• [Work request] Give the data a second time, exactly and in full.

• [Data provided]

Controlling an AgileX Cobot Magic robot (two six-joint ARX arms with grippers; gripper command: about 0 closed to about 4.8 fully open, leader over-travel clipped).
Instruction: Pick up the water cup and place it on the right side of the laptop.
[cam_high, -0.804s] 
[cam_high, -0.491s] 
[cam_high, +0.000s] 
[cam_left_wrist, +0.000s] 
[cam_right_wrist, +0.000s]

• [Answer for the task]
Controlling an AgileX Cobot Magic robot (two six-joint ARX arms with grippers; gripper command: about 0 closed to about 4.8 fully open, leader over-travel clipped).
Instruction: Pick up the water cup and place it on the right side of the laptop.
[cam_high, -0.804s] 
[cam_high, -0.491s] 
[cam_high, +0.000s] 
[cam_left_wrist, +0.000s] 
[cam_right_wrist, +0.000s]

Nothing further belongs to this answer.